== SOURCE MATERIAL

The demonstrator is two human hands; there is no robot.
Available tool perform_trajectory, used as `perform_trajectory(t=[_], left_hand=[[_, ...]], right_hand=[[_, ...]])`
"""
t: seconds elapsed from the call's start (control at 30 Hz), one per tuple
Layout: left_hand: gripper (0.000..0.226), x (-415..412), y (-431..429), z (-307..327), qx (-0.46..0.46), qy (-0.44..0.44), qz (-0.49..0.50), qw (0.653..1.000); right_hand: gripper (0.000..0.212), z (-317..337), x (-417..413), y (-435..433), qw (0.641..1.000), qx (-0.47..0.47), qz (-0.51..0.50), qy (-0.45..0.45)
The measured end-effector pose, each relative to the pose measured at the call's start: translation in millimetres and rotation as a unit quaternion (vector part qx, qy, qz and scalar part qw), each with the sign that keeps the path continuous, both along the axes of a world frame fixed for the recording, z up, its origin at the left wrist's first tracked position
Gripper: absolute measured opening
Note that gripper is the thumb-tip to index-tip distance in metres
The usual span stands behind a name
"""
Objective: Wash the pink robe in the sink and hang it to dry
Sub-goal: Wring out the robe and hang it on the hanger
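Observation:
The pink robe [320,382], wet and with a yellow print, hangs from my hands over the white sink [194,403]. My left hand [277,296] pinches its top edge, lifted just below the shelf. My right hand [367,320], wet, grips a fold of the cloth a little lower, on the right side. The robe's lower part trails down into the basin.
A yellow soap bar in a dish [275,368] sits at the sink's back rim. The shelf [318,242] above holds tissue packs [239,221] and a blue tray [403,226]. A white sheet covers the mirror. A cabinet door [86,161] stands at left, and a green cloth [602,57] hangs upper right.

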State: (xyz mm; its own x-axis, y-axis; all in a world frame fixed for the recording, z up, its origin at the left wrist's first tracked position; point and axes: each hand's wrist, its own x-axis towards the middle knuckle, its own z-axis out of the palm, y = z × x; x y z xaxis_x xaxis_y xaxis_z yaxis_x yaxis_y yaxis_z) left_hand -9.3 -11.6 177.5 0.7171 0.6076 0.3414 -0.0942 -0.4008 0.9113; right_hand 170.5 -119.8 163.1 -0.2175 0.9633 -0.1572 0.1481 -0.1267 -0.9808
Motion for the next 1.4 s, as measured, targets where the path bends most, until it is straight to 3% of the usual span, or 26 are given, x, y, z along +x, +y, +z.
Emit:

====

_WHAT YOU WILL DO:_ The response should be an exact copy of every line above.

_OUTPUT FOR THIS EXERCISE:_
The demonstrator is two human hands; there is no robot.
Available tool perform_trajectory, used as `perform_trajectory(t=[_], left_hand=[[_, ...]], right_hand=[[_, ...]])`
"""
t: seconds elapsed from the call's start (control at 30 Hz), one per tuple
Layout: left_hand: gripper (0.000..0.226), x (-415..412), y (-431..429), z (-307..327), qx (-0.46..0.46), qy (-0.44..0.44), qz (-0.49..0.50), qw (0.653..1.000); right_hand: gripper (0.000..0.212), z (-317..337), x (-417..413), y (-435..433), qw (0.641..1.000), qx (-0.47..0.47), qz (-0.51..0.50), qy (-0.45..0.45)
The measured end-effector pose, each relative to the pose measured at the call's start: translation in millimetres and rotation as a unit quaternion (vector part qx, qy, qz and scalar part qw), each with the sign that keeps the path continuous, both along the axes of a world frame fixed for the recording, z up, its origin at the left wrist's first tracked position
Gripper: absolute measured opening
Note that gripper is the thumb-tip to index-tip distance in metres
The usual span stands behind a name
"""
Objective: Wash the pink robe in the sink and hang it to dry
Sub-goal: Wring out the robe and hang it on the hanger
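Observation:
The pink robe [320,382], wet and with a yellow print, hangs from my hands over the white sink [194,403]. My left hand [277,296] pinches its top edge, lifted just below the shelf. My right hand [367,320], wet, grips a fold of the cloth a little lower, on the right side. The robe's lower part trails down into the basin.
A yellow soap bar in a dish [275,368] sits at the sink's back rim. The shelf [318,242] above holds tissue packs [239,221] and a blue tray [403,226]. A white sheet covers the mirror. A cabinet door [86,161] stands at left, and a green cloth [602,57] hangs upper right.
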
State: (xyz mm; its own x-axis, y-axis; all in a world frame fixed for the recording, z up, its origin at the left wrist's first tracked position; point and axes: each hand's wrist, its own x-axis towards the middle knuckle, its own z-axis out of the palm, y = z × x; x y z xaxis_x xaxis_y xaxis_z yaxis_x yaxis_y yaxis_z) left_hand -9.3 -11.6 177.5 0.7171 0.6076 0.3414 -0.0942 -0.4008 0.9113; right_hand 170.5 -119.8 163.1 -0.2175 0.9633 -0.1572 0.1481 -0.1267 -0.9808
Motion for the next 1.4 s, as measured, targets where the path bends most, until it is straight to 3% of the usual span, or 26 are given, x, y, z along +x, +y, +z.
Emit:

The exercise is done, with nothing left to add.